Mon Dec 4th through Sat the 9th, 2017 at Long Beach Convention Center
This paper address the task of learning the mass matrices in samplers obtained from dynamics that preserve some energy function, especially the Hamiltonian Monte Carlo method. While previous works make use of the Riemannian preconditioning techniques, the paper suggests an alternative of using Monte Carlo EM to learn the mass matrix from a maximum likelihood problem. The experiments show that proposed sampler achieve comparable results to existing works, while being significantly faster.
I suggest the authors provide more intuitions and backgrounds about the connection between maximization of the likelihood of given samples, i.e., equation (3), and the performance of Monte Carlo method. If one accepts this, other parts in Section 3.2 and Section 3.3 make sense for me.
In the experiments, comparison of time per iteration seems unnatural since only the E-step of the proposed algorithm is considered. Especially, one can see that SGHMC, SG-NPHMC are slightly slower than SGHMC-EM and SG-NPHMC-EM, which seems strange to me. Moreover, more comparison between update of mass matrix using Monte Carlo EM and Riemannian manifold is necessary, e.g., HMC and RGMC. The scale of the first experiment to small and second experiment is not persuasive enough since the only algorithm using Riemannian manifold, SGR-NPHMC, performs even worse than the one without the update of mass matrix, i.e. SG-NPHMC. The authors should give a mid-scale experiment where they can compare HMC-EM and RHMC directly, in order to compare the effect of Monte Carlo EM update of mass matrix.
Minor: Figure 1-b), post-burnin time should be changed to wall-clock time.
The paper embeds an HMC method within an MCEM framework.
The iterative nature of the MCEM algorithm allows for online adaptation of the mass
matrix $M$ along the EM step, by using the momentum samples derived in the E-step
to update the mass matrix at the M-step; this happens via a Robbins-Monro-type of
adaptation in equation (5) of the paper. The authors also show a method for adapting the MC-sample size using familiar techniques from the MCEM literature.

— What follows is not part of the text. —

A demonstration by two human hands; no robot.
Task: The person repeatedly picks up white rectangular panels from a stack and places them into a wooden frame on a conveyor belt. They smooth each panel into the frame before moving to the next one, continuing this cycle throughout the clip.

The crux of the article is found in pages 8-11 where all the above are described in details.
Applications and comparisons with competing methods are shown, involving a trivial Gaussian target and an interesting non-parametric application.
The paper is well-written and easy to follow. I find the method interesting. There is no great novelty, but I think that the proposed algorithm can be practically useful.
\item Can the authors please explain a bit better the connection of their approach with convex optimisation over the mass matrix? (How is the ``MLE of the precision'' defined?)
This paper considers the problem of learning the mass matrix within Hamiltonian type MCMC samplers. The authors do so by proposing the use of an online EM style algorithm with a Monte Carlo sampling step that adjusts according to the sampling error estimates.
The issue of how to sample efficiently from complex target densities is a very important one and the authors make a very nice contribution in this paper. It is rather densely written but the topics are well explained with thorough referencing to the existing literature. The idea of making use of EM to estimate the mass matrix in these types of algorithms is very interesting, the proposed algorithms are explained well and appear to perform well in practice. I therefore only have the following relatively minor comments:
Line 128: “we perform generalised leapfrog steps” - it seems to me that standard leapfrog integrator is used here, rather than the generalised one?
Algorithm 1: I find the use of \epsilon in the algorithm description slightly confusing. Perhaps you could use an alternative notation here to make clear that these integration steps are only the proposed points for the subsequent Metropolis-Hastings step?
Line 328: typo “we put model the columns”
Section 4.1: Why was the observed FI used here instead of the expected FI? I think the expected FI might give better performance. More generally, this example seems to be a bit of a straw man, given that there isn’t any strong correlation here in the posterior density - a simplified Riemannian MALA sampler would likely outperform any of these HMC methods, which makes the comparison rather moot. More interesting would be a banana shaped distribution, which is where Riemannian MCMC methods are really a bit more useful.
More generally, it is not clear to me how well the EM versions would work with strong correlations that change over the posterior. Since it will be converging to a single mass matrix, then I suspect they won’t work well in strongly banana-like cases. This isn’t explored in the paper at all, which is a shame - I think an example like this would be much more illustrative and informative than the current (trivial) Gaussian example.